→ **Exercise**: Copy out, from the data, each line containing the string "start".
________________________________________
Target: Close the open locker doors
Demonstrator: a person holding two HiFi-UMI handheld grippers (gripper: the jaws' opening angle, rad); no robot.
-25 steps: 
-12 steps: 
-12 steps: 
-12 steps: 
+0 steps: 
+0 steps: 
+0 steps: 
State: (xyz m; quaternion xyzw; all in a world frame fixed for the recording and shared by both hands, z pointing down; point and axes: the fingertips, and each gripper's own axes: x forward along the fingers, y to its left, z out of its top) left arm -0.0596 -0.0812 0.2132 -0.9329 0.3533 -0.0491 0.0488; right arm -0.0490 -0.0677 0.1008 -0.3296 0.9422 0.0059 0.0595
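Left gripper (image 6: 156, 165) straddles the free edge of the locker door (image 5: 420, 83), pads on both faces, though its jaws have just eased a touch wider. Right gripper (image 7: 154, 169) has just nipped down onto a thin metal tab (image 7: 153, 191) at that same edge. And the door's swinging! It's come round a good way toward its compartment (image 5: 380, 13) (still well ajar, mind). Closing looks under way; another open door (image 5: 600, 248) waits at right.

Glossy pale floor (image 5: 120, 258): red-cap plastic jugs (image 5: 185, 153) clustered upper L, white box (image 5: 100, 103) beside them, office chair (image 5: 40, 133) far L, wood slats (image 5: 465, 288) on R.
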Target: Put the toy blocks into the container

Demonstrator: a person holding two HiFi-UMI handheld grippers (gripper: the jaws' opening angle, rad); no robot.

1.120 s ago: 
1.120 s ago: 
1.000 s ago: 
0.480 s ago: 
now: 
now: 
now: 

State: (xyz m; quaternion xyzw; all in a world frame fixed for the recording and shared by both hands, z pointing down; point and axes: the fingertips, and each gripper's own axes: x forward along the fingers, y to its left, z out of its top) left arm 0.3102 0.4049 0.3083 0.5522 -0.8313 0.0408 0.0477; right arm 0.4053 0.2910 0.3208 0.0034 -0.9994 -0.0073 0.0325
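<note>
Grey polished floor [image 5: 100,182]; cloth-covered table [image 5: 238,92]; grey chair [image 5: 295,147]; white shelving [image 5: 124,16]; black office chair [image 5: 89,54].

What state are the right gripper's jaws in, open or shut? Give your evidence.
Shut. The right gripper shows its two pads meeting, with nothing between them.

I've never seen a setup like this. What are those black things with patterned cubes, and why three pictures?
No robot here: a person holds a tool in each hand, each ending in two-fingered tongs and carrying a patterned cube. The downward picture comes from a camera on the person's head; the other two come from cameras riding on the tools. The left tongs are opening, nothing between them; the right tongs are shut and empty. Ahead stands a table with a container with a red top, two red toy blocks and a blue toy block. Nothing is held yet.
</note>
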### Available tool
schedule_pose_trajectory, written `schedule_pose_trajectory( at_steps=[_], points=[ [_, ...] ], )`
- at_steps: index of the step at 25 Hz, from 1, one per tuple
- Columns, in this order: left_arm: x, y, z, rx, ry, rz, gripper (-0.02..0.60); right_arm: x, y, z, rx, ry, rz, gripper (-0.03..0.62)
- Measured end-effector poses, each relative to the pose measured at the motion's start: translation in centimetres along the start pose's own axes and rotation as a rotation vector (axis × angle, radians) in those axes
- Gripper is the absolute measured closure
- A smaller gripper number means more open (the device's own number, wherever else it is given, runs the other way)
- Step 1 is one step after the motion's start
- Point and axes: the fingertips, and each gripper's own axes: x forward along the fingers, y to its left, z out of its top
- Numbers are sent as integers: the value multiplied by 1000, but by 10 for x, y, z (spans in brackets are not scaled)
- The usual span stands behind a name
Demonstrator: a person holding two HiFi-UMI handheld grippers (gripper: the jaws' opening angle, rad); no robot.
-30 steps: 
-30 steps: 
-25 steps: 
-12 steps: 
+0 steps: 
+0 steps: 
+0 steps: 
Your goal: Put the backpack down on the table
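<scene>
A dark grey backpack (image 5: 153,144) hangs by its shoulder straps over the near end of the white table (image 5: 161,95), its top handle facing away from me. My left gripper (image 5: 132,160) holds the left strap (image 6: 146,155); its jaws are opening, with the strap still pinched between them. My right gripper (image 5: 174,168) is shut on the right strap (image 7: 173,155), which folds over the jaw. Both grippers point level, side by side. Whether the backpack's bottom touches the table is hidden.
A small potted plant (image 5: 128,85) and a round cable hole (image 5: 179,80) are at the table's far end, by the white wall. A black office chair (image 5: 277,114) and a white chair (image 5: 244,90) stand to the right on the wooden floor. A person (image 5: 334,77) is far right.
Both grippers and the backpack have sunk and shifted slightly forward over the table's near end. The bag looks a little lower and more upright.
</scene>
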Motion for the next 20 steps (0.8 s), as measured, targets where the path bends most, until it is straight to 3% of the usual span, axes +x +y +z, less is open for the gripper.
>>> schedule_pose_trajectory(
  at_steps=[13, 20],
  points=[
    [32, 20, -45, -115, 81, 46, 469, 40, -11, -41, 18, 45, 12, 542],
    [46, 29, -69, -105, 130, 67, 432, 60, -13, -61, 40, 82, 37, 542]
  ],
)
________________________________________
→ **Solution**:
- Measured end-effector poses, each relative to the pose measured at the motion's start: translation in centimetres along the start pose's own axes and rotation as a rotation vector (axis × angle, radians) in those axes
- Step 1 is one step after the motion's start

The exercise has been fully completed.